On his return, President Buhari, however, is still expected to attend to some pressing issues that seem to be taking too long to sort out, even with an Acting President.
Recently, the country has seen renewed calls for restructuring and true federalism, a bold decision which many believe can only be taken by Buhari.
A report by a committee set up by the President in April this year, to probe the suspended Secretary to the Government of the Federation, Babachir Lawal and the Director-General of the National Intelligence Agency (NIA) Ayo Oke, is awaiting his final decision.
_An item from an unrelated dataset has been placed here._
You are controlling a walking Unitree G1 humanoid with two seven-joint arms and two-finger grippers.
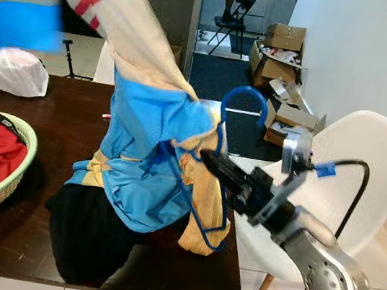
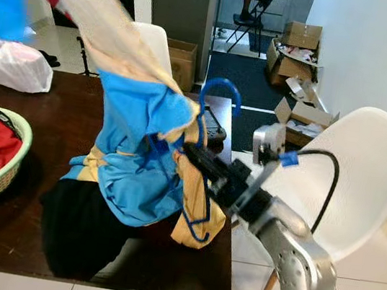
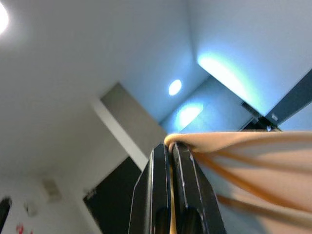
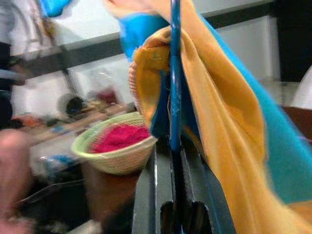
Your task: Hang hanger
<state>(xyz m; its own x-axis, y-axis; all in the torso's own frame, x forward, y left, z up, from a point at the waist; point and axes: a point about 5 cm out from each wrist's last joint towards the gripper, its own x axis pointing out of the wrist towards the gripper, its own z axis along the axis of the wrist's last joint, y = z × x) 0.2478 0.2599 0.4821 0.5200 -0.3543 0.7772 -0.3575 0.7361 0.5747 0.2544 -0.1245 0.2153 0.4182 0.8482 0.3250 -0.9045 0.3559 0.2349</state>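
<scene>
A blue plastic hanger [image 1: 248,95] stands upright over the table's right side, partly threaded into a blue, tan and red-striped garment [image 1: 144,130]. My right gripper [image 1: 213,161] is shut on the hanger's side bar; in the right wrist view the hanger [image 4: 175,73] runs straight up from between the shut fingers [image 4: 161,185], with yellow and blue cloth draped beside it. The garment stretches up to the top left. In the left wrist view my left gripper [image 3: 170,146] is shut on a tan edge of the garment [image 3: 243,141], raised toward the ceiling.
The dark wooden table [image 1: 51,124] carries a black cloth [image 1: 86,231] under the garment, a green basket [image 1: 17,177] of red laundry at the left and a white plastic bag [image 1: 11,70] at the back left. A white chair [image 1: 365,163] stands right of the table. Cardboard boxes [image 1: 286,38] lie beyond.
</scene>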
The duo remain suspended and their offices occupied by the most senior civil servants, pending the President’s return.
There is still the completion of appointments into boards of different agencies of government, which are still trickling in two years after. Some other appointments have been made but without confirmation from the Senate because of an unresolved squabble between the executive and the legislative arms of government.
A major unresolved tussle is that of the nomination of the Acting chairman of the Economic and Financial Crimes Commission (EFCC) Ibrahim Magu, who the Senate rejected twice. The Upper Chamber of the Legislature has since insisted it will not treat nominations by the President except as listed in the constitution.
There have also been wide speculations of a reshuffle of the Buhari cabinet. Two new ministers sworn in two weeks ago are yet to be designated to any particular ministry, as the wait for the President to return and carry out a reshuffle lingers.